Giving thanks, past and present

"Freedom from Want," (detail). Artist: Norman Rockwell, cover image for Saturday Evening Post. Photo: National Archives

“Freedom from Want,” (detail). Artist: Norman Rockwell, cover image for Saturday Evening Post. Photo: National Archives

Grandmother’s house was over the river (the Susquehanna) and through the woods (of the Southern Tier), and to it we would go all the years of my growing up at Thanksgiving time. Family plus dog rattling along in whatever Corvair or Rambler or Pontiac wagon had last caught my father’s eye on the dealer’s lot. One year it was a Borgward Isabella. Don’t ask.

The dining room table would have all its leaves in, with a card table stuck on the end to accommodate the youngest kids, those most likely to interrupt grown-up talk and make a mess of the good tablecloth. Me, for example.
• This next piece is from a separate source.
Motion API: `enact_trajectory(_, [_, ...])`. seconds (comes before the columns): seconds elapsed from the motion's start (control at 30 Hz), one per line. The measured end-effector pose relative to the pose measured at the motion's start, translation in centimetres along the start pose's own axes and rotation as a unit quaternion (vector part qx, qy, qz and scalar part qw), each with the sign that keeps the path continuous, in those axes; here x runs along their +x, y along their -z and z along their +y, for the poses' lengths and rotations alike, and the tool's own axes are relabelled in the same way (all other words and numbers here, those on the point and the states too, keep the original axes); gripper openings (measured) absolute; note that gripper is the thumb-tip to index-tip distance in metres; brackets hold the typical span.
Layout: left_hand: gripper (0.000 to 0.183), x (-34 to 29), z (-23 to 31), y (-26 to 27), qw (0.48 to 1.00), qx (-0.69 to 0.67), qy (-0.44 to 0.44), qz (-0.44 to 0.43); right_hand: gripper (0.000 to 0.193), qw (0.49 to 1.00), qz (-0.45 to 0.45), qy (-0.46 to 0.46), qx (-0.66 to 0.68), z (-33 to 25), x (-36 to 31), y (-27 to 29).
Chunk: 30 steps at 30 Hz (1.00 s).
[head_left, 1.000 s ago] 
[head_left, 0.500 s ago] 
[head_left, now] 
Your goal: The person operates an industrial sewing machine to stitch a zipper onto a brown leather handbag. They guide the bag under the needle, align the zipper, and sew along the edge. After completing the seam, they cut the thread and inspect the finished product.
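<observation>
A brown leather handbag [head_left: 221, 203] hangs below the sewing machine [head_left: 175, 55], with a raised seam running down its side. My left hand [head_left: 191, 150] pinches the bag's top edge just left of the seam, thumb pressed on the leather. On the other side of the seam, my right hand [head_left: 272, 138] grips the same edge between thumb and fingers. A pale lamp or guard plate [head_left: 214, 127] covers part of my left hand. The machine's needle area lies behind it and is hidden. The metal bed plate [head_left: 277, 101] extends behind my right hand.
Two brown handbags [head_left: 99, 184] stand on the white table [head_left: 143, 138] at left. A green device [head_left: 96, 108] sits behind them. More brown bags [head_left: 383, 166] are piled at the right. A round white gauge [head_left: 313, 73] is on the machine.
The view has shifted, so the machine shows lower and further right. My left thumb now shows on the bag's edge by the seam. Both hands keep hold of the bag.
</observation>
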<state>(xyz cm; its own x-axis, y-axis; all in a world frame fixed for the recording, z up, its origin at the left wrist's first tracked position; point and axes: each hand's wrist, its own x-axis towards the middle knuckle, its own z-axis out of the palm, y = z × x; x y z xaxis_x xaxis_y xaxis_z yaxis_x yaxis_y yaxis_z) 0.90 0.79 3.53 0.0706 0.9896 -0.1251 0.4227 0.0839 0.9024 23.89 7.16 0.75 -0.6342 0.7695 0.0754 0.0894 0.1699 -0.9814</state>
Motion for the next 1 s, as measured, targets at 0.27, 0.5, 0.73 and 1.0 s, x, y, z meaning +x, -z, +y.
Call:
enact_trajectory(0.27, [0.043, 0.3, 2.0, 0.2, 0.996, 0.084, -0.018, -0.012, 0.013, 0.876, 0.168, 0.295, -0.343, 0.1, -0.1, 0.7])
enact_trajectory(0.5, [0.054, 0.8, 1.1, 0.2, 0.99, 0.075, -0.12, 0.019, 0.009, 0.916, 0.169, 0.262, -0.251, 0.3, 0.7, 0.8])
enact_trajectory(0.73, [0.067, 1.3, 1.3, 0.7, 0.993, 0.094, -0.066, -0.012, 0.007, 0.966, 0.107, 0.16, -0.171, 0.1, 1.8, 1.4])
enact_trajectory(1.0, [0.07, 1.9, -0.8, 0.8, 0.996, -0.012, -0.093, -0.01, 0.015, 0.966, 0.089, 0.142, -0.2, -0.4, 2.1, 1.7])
The same collection of aunts, uncles, parents, squabbling siblings, cousins, in-laws, and kin of more obscure connection would appear – men to the living room to gas about work, politics and sports, women to the kitchen for all the heavy lifting, and kids to the basement where a regulation pool table held pride of place.

This was a gathering of solid, respectable people – like the mid-20th century brick house that my grandparents built after WW2 – except, perhaps, for the uncle who addressed all the girls as “Firecracker” and drank a little more than Pennsylvania Presbyterians might like to see.

One would have to visit the shady hill above town to see them all now, except in memory. And the world of certainty, security and conventional expectations they built has passed away as well.

It doesn’t do to dwell overmuch on the past. The light of nostalgia obscures the darkness, the slaughter and terror of war, the grinding poverty of the Great Depression, the injustices papered over with tradition, which gave rise to their choices.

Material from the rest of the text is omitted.